Steve St. Angelo, president of Toyota Motor Manufacturing Kentucky and senior vice president of Toyota Engineering and Manufacturing North America, said Kentucky’s success can be attributed in part to its can-do spirit and dedication. “When Toyota came here 20 years ago, other people might have seen farmers, coal miners, or people working in grocery stores, but Toyota saw craftsmen– with skill, dedication and hard work,” he said. “And it has been very evident that Toyota was right, by the results we’ve accomplished in Georgetown. This plant has won more JD Power quality awards than any other plant in the world, and they’re always raising the benchmark in quality.”

Power Training

Training assistance is another big Kentucky draw. One key Toyota supplier, Toyotetsu America, has saved more than $112,000 by using the Kentucky Cabinet for Economic Development’s Bluegrass State Skills Corporation (BSSC) to help train nearly half of its 1,300 employees.

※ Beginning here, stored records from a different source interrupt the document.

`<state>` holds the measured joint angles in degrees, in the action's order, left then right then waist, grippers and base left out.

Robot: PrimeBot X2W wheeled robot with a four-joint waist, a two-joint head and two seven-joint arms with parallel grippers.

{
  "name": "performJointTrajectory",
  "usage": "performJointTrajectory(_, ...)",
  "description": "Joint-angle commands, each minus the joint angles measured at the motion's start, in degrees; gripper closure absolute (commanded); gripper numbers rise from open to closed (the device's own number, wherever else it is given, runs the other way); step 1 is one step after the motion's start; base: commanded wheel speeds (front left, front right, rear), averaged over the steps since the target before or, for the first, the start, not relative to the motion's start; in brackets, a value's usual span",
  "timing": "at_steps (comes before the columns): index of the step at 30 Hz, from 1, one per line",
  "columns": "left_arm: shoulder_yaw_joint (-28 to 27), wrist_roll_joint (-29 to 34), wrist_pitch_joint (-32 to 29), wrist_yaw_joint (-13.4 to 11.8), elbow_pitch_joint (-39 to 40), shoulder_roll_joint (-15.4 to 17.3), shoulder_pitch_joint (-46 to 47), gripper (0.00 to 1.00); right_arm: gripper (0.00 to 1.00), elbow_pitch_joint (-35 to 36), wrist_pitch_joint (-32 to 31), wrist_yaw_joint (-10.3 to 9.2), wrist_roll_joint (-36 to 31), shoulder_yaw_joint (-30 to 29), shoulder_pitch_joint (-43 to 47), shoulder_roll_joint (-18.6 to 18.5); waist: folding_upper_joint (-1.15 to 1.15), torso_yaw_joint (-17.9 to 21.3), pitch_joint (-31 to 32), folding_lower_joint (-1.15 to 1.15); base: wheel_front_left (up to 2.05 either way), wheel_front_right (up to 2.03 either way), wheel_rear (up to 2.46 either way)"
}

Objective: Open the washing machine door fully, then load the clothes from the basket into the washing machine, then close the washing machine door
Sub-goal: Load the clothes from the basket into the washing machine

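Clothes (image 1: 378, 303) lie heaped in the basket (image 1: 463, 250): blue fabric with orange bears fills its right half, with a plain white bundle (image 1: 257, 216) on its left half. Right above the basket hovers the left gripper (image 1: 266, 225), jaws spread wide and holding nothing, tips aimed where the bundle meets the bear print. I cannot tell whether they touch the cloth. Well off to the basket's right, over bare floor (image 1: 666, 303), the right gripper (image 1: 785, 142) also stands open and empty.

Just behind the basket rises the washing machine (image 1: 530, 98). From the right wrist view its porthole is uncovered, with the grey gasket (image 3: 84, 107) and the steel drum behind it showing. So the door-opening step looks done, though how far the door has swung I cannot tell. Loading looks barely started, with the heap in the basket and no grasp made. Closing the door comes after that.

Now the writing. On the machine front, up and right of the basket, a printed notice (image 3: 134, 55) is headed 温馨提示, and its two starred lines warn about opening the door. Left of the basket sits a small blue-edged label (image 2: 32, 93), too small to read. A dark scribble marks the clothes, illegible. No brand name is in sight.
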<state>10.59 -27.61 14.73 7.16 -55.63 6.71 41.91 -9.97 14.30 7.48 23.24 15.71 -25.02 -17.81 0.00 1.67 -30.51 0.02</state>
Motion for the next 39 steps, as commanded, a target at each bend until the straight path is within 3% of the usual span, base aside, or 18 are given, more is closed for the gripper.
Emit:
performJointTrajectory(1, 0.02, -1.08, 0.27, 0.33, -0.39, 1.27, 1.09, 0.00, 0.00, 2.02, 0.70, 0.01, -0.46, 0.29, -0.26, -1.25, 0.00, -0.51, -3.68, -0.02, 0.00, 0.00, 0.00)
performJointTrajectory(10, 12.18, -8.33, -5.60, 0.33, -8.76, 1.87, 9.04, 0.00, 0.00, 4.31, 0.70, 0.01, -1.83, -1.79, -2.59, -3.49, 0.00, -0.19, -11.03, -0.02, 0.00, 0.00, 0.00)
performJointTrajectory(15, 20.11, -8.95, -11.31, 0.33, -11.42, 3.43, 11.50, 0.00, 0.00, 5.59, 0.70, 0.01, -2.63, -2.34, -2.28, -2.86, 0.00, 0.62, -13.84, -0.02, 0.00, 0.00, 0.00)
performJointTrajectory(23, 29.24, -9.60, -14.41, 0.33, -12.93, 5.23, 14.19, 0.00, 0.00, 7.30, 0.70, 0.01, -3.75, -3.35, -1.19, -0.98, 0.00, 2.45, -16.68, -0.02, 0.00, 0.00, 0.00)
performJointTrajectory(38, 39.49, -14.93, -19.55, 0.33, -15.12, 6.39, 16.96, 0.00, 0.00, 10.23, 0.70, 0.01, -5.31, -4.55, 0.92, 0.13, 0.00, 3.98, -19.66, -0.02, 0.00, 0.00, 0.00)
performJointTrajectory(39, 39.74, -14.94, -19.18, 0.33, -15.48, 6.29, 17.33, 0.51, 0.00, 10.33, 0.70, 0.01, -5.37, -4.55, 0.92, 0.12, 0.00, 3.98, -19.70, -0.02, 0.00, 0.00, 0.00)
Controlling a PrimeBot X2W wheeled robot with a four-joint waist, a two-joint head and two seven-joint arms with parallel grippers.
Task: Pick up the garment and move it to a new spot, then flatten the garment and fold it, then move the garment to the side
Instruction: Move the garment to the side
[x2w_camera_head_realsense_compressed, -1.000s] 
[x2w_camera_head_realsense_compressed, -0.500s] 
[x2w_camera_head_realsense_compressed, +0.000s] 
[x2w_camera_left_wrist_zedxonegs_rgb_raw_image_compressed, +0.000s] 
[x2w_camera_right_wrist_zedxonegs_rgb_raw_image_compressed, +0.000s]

Toyotetsu has been producing automotive frame structures and other parts in Kentucky for over a decade, expanding its Somerset plant a half-dozen times and adding a second plant across the state in Owensboro.

Herb Krase, vice president of Administration for Toyotetsu America, said BSSC’s appeal goes beyond monetary. “BSSC is so versatile and flexible,” he said. Production workers and team leaders alike underwent training, he said, and the curriculum ranged from equipment-maintenance training at a local technical college to in-house training at Toyotetsu’s facilities.

The BSSC received additional funding from the state legislature in 2007, boosting grant sizes and per-trainee costs.

Sunroof maker Webasto Roof Systems said Kentucky’s economic-development staff has continued to prove it can accomplish what the business executive wants. “Kentucky didn’t roll out the red tape, they rolled out the red carpet,” said Fred Olson, Webasto’s president and CEO. “Their people are extremely cooperative, they provided a lot of assistance, and they helped us get a lot of things done quickly.”

This is why Webasto started with a plant in Lexington in 1998 and has since added an additional Lexington facility and another in Murray. “We’ve had nothing but good experience after good experience after good experience,” Olson said. “The people there take economic development in the state of Kentucky extremely serious. They don’t pay it lip service; they work hard to make it a fact.”